## What you should do
Please restate, word for word, each line from the one containing "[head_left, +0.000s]" through the end of the entries below.

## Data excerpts
———

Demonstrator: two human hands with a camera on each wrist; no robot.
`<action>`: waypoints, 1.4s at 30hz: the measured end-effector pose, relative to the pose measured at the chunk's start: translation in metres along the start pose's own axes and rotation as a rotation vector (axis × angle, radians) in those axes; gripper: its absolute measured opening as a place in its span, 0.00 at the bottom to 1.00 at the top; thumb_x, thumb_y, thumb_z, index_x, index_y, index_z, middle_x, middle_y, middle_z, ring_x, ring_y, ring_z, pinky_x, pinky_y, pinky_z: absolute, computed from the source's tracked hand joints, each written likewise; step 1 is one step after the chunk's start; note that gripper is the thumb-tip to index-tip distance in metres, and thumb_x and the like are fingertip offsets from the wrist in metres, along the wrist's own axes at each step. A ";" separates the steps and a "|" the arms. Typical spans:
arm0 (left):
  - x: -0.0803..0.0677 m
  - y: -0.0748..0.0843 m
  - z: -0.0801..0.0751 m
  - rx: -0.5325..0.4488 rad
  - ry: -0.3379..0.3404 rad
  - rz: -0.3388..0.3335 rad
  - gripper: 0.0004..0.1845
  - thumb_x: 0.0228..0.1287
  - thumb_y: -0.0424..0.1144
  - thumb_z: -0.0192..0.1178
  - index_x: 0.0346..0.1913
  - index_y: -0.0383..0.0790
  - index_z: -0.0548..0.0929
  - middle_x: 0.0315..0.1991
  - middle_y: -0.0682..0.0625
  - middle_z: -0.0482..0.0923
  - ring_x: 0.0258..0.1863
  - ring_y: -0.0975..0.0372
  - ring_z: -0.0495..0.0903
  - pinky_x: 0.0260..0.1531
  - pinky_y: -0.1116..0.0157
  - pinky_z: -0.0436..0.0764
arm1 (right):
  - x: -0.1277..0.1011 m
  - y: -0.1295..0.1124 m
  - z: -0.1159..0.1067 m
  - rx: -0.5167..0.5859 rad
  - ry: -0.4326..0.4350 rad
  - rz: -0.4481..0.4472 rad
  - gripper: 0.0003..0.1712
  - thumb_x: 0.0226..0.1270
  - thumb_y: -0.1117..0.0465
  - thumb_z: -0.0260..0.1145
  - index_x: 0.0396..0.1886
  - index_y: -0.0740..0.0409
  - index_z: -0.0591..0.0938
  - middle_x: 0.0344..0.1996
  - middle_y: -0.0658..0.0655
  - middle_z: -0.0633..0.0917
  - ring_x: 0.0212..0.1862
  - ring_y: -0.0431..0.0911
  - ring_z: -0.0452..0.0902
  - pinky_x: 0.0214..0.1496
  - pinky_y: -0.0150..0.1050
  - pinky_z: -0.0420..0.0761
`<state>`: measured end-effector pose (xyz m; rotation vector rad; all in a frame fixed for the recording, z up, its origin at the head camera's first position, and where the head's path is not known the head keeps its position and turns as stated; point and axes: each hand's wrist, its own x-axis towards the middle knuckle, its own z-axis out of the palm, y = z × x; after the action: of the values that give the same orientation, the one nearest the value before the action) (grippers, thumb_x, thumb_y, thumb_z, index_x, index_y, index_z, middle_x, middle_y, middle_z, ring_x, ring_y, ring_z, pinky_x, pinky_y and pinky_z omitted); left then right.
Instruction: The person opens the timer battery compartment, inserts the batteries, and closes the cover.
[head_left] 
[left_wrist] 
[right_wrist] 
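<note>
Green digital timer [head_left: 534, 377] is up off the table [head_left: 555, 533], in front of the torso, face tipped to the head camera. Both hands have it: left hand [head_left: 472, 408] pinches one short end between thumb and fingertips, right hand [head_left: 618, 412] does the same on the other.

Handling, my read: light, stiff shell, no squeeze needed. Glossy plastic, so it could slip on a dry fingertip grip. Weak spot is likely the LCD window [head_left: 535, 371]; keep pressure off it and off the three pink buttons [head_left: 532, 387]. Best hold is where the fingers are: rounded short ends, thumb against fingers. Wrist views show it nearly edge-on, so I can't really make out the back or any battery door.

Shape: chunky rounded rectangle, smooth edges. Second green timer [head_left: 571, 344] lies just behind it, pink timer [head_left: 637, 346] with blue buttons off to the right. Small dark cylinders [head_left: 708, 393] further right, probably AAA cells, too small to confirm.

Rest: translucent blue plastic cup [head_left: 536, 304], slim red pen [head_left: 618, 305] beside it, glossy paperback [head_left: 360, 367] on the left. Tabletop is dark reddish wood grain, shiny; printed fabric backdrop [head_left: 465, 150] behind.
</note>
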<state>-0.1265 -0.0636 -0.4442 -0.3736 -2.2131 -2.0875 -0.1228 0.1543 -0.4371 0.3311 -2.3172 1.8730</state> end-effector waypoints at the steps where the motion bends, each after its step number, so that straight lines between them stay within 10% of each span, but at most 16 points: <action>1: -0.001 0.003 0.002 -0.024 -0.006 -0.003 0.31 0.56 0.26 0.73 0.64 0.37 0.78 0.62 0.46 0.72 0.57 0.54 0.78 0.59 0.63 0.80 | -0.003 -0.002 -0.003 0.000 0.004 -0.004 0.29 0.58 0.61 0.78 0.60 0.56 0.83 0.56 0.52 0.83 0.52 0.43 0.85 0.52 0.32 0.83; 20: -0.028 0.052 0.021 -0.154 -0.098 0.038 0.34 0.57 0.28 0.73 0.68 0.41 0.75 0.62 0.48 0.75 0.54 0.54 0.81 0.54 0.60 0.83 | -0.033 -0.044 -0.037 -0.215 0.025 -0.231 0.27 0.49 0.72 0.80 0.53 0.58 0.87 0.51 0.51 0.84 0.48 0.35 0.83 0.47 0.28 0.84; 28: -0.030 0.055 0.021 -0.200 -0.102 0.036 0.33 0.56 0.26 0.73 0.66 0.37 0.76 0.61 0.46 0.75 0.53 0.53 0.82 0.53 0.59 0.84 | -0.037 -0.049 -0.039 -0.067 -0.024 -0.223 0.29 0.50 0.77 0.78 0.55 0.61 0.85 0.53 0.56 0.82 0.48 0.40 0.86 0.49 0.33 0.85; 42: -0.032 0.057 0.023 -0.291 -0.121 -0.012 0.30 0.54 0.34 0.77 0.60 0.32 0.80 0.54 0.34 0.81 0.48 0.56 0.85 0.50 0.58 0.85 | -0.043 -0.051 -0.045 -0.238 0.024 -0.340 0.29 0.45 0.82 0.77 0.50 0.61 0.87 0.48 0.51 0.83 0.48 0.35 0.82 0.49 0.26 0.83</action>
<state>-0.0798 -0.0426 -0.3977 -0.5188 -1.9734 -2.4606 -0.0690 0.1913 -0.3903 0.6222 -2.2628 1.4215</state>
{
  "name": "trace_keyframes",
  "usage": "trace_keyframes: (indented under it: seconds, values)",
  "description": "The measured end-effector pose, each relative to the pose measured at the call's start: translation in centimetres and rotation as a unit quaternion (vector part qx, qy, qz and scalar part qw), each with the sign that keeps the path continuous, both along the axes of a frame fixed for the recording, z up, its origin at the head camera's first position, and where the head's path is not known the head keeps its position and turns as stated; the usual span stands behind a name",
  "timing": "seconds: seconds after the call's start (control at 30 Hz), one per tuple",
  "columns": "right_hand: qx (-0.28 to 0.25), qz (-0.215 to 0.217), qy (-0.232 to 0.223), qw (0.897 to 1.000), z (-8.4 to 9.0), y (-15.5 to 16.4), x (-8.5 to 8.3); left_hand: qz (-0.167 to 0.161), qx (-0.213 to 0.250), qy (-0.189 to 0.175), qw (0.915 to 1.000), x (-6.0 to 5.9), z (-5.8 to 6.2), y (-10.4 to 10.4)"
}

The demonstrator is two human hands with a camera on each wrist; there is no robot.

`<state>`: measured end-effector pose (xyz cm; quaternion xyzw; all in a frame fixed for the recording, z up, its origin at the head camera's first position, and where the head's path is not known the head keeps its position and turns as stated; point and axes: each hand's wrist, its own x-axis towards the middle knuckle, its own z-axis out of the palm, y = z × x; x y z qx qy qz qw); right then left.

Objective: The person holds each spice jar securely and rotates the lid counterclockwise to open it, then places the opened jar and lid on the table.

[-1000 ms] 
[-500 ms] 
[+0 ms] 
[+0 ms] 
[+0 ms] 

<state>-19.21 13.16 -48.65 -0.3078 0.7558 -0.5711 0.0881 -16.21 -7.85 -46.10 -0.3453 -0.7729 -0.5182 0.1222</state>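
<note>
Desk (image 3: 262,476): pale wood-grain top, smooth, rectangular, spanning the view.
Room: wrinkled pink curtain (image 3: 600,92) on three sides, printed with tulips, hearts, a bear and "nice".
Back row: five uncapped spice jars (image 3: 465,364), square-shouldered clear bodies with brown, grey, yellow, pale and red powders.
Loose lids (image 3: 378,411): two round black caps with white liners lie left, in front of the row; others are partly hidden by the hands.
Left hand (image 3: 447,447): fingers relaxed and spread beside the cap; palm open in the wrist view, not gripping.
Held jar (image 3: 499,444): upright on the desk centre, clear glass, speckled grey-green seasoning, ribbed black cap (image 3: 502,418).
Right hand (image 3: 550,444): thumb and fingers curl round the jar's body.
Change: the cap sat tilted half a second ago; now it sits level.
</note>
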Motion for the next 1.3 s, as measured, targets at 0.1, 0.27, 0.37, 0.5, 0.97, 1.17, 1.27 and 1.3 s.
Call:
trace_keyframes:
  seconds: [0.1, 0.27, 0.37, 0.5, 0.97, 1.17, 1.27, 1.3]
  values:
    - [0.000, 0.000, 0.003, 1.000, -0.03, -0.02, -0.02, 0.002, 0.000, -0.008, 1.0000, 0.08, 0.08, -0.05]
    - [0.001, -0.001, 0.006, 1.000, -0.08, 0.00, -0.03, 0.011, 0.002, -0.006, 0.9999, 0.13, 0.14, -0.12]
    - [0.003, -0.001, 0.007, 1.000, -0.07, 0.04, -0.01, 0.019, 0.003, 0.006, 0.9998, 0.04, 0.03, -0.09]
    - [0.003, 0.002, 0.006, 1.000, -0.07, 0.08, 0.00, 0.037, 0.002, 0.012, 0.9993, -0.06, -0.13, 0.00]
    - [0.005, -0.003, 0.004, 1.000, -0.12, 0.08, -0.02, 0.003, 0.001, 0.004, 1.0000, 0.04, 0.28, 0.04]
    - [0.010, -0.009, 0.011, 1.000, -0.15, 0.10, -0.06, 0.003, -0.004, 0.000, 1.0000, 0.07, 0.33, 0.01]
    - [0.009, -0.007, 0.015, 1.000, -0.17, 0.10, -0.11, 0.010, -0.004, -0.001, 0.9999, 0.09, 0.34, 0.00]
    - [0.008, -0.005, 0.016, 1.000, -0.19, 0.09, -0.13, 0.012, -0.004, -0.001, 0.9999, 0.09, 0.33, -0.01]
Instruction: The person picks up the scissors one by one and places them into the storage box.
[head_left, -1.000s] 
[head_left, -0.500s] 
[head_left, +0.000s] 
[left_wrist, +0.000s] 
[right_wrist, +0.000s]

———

## Task response
[head_left, +0.000s] 
[left_wrist, +0.000s] 
[right_wrist, +0.000s]

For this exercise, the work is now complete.